By Charlotte G. Cooper
Foreign governments breach national borders through physical and digital means to surveil, coerce, harass, kidnap, and kill members of diaspora and exile communities. This phenomenon is known as transnational repression (TNR). No longer an exceptional tool, TNR is becoming a normalized practice used to silence citizens abroad. This tool of global authoritarianism violates host countries’ sovereignty and commitments to positive individual rights. Yet, democracies like the United States have been slow to launch a coordinated criminal response.

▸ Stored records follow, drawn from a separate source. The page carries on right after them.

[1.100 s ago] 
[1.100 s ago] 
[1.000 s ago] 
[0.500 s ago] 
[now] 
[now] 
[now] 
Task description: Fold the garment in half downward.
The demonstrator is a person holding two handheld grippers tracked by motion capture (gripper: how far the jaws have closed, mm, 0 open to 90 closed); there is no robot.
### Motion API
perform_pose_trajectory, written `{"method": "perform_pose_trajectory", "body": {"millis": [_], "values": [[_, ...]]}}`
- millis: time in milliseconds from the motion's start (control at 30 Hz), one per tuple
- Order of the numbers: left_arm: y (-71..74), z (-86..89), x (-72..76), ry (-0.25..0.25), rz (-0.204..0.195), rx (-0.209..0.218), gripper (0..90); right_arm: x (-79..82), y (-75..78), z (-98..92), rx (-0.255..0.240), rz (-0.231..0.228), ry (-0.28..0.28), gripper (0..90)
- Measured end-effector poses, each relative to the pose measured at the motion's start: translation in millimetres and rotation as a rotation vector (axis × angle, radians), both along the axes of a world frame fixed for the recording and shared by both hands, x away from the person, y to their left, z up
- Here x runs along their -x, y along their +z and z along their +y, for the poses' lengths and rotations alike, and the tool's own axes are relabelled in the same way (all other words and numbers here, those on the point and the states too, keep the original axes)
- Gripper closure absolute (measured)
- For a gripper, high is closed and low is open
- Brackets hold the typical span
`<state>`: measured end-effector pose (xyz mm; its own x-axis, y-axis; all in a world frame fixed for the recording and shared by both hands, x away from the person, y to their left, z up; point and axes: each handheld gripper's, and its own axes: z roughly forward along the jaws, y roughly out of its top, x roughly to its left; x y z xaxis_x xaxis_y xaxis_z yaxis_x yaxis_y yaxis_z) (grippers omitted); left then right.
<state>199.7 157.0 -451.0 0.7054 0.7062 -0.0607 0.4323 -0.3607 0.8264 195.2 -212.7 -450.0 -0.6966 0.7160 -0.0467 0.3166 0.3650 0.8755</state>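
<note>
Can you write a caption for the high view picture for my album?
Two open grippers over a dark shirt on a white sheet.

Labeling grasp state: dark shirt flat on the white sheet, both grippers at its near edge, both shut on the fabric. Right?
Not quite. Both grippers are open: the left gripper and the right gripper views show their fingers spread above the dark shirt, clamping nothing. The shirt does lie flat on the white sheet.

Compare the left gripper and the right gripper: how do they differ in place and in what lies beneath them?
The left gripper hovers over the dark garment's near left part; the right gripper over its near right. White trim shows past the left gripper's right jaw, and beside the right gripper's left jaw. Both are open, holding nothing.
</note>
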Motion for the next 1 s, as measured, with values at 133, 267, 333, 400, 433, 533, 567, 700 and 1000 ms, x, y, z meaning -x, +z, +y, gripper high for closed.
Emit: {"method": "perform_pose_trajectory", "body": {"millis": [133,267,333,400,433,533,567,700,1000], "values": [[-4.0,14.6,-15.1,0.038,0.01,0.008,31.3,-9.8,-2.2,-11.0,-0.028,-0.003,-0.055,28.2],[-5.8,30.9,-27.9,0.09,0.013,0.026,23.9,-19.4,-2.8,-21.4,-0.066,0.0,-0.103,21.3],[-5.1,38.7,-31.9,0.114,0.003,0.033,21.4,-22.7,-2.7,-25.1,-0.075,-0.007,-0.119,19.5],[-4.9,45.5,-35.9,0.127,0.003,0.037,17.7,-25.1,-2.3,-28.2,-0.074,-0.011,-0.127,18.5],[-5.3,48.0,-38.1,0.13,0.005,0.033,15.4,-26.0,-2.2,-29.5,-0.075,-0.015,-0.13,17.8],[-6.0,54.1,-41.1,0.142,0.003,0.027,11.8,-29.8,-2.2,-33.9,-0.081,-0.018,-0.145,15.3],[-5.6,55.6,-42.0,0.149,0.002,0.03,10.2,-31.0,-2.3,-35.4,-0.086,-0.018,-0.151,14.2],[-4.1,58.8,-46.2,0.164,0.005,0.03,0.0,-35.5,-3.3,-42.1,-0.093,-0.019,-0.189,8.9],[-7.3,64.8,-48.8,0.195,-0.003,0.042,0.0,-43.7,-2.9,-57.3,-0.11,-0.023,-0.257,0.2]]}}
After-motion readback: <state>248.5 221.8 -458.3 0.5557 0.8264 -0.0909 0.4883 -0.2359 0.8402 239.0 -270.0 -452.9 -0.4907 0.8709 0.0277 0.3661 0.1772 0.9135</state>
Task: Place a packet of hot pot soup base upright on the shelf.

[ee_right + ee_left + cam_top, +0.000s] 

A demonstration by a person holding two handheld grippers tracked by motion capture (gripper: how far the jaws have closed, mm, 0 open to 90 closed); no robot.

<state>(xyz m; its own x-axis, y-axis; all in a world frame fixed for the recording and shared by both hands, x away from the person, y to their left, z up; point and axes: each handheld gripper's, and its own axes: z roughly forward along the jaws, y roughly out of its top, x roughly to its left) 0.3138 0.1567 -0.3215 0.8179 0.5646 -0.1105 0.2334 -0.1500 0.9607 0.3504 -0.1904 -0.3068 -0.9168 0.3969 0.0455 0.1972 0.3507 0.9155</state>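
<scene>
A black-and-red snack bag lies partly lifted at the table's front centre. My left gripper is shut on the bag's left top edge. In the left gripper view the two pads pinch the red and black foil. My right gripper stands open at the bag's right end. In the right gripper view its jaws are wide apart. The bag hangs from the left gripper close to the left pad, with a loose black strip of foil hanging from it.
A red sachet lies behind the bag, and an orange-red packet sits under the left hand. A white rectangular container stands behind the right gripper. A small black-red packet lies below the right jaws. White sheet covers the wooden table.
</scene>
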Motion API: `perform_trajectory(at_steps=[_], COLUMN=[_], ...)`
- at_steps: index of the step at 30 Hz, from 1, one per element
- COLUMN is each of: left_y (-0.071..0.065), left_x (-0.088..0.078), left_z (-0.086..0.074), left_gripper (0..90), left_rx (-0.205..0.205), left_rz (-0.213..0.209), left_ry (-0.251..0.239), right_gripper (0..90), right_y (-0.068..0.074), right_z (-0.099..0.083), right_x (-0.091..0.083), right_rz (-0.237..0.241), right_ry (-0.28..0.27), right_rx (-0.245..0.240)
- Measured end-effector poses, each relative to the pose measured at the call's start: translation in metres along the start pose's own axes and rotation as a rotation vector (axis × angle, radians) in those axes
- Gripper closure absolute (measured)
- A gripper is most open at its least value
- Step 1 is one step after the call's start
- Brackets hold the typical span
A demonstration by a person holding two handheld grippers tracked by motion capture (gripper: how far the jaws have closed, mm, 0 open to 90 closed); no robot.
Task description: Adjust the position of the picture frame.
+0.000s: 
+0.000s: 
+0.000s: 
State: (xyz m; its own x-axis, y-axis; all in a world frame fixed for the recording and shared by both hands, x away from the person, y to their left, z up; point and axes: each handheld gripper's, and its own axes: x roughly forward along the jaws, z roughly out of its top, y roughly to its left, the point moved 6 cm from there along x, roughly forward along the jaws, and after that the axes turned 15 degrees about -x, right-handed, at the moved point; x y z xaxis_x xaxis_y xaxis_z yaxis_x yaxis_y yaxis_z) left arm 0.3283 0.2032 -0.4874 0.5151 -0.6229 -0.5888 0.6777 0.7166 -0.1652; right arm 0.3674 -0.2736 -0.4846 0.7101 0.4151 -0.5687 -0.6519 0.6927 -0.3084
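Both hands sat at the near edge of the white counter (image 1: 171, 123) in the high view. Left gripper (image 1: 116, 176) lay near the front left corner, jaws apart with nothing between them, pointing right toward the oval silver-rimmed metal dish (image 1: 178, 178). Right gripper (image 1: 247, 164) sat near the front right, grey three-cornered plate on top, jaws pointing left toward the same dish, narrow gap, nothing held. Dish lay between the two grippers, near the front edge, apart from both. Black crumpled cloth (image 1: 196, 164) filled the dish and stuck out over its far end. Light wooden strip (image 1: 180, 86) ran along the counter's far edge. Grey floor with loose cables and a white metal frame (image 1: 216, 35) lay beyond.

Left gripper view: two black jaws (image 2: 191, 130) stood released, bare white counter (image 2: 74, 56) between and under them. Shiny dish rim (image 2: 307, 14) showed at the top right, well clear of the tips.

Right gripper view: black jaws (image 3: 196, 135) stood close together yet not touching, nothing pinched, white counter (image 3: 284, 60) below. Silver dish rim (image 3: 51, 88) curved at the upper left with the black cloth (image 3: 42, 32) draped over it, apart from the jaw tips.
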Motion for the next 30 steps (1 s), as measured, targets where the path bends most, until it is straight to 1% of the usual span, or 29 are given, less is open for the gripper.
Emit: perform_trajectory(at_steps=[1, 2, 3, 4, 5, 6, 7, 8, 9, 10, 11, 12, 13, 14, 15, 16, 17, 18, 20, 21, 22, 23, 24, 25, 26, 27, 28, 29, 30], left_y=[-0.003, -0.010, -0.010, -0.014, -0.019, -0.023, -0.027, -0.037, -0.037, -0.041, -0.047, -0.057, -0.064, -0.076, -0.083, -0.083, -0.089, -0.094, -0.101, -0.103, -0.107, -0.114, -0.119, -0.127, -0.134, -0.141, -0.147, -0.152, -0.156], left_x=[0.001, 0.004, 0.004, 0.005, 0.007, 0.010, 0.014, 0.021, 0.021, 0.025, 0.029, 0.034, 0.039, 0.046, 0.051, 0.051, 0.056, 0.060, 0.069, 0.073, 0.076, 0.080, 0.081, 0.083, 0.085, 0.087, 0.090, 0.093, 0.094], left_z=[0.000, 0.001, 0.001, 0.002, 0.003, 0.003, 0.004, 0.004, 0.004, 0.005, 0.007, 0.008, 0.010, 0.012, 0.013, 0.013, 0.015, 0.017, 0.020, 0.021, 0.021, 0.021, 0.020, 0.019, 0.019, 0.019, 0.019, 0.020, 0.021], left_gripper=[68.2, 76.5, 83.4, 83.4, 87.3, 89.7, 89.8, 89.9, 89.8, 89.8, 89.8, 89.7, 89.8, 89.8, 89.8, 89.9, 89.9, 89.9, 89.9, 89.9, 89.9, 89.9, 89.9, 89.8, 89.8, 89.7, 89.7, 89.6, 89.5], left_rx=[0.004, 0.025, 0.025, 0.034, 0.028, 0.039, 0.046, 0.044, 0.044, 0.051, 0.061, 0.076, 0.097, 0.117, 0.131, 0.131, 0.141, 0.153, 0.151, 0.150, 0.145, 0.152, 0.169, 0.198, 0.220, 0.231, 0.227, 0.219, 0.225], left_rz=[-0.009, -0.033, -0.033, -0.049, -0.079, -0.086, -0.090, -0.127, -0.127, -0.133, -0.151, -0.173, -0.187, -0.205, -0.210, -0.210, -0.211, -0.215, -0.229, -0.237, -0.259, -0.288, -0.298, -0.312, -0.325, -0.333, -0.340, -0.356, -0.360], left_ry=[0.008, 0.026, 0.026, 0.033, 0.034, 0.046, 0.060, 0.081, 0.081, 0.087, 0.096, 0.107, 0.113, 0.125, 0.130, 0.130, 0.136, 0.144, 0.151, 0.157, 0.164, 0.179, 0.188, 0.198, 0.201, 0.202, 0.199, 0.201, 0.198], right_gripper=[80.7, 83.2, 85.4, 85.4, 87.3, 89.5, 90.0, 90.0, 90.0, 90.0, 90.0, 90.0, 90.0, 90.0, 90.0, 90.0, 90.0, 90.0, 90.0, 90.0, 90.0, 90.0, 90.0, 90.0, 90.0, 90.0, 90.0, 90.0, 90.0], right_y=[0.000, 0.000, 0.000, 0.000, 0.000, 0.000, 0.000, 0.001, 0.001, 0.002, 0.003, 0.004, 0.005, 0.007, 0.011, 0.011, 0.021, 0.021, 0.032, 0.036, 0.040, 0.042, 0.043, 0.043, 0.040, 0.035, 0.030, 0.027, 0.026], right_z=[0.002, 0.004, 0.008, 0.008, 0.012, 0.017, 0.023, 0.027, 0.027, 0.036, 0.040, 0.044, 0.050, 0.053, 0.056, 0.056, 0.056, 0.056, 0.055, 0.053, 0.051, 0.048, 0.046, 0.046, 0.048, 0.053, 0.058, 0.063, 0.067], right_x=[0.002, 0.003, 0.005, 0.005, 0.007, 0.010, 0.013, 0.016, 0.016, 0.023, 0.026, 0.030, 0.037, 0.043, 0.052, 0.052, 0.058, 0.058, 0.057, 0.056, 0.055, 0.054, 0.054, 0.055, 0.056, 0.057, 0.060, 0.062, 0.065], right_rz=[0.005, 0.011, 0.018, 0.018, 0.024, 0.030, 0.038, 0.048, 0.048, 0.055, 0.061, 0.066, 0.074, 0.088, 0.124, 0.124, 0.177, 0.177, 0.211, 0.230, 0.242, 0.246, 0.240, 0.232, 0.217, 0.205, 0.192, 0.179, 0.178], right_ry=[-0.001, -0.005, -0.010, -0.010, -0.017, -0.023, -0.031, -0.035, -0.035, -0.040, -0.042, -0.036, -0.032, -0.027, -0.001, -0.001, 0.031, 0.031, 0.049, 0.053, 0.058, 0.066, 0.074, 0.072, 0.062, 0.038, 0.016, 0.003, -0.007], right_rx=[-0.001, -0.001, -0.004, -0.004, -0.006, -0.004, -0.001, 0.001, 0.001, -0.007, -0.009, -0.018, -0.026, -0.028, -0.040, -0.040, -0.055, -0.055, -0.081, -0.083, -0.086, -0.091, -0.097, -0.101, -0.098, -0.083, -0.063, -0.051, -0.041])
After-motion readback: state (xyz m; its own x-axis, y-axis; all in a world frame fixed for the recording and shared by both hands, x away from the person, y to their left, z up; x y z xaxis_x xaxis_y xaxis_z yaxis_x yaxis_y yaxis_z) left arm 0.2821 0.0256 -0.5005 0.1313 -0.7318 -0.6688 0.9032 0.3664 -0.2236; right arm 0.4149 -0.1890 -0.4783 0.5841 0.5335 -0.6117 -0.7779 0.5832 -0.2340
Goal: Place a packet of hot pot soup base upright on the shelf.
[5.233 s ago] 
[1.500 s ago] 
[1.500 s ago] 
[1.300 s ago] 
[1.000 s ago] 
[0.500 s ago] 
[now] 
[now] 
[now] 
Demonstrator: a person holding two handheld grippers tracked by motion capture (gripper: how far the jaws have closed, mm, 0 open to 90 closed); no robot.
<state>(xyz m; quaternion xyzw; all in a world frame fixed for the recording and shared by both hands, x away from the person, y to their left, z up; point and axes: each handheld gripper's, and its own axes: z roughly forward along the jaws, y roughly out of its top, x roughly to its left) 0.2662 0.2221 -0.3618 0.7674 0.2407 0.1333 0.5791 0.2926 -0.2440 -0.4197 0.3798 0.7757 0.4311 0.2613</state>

This Note critiques U.S. federal prosecutors’ response in the absence of laws directly criminalizing TNR and proposes a more targeted approach. Part I documents the rise of TNR in the United States, the methods that “Perpetrator States” deploy against U.S. persons, and the detrimental effect TNR has had on U.S. rule of law and constitutional freedoms. Part II reveals how federal prosecutors have relied on 18 U.S.C. § 951—the “espionage lite” statute—to charge agents acting subject to the direction or control of a foreign government. Despite some litigation success in charging Section 951, it has proven to be an inadequate basis to mount a statutory response to TNR. The statute fails to reach key methods of TNR, discourages uniformity in application, endangers certain diplomatic relations, compounds confusion in identifying repression, and fails to express the gravity of the offense. After evaluating these infirmities, Part III argues for adopting a TNR statute that addresses the need to criminalize core TNR activity while incorporating elements of a bureaucratic approach. Given the potential unintended effects of overcriminalization, this approach allows penal law to take a real but constrained role in countering TNR.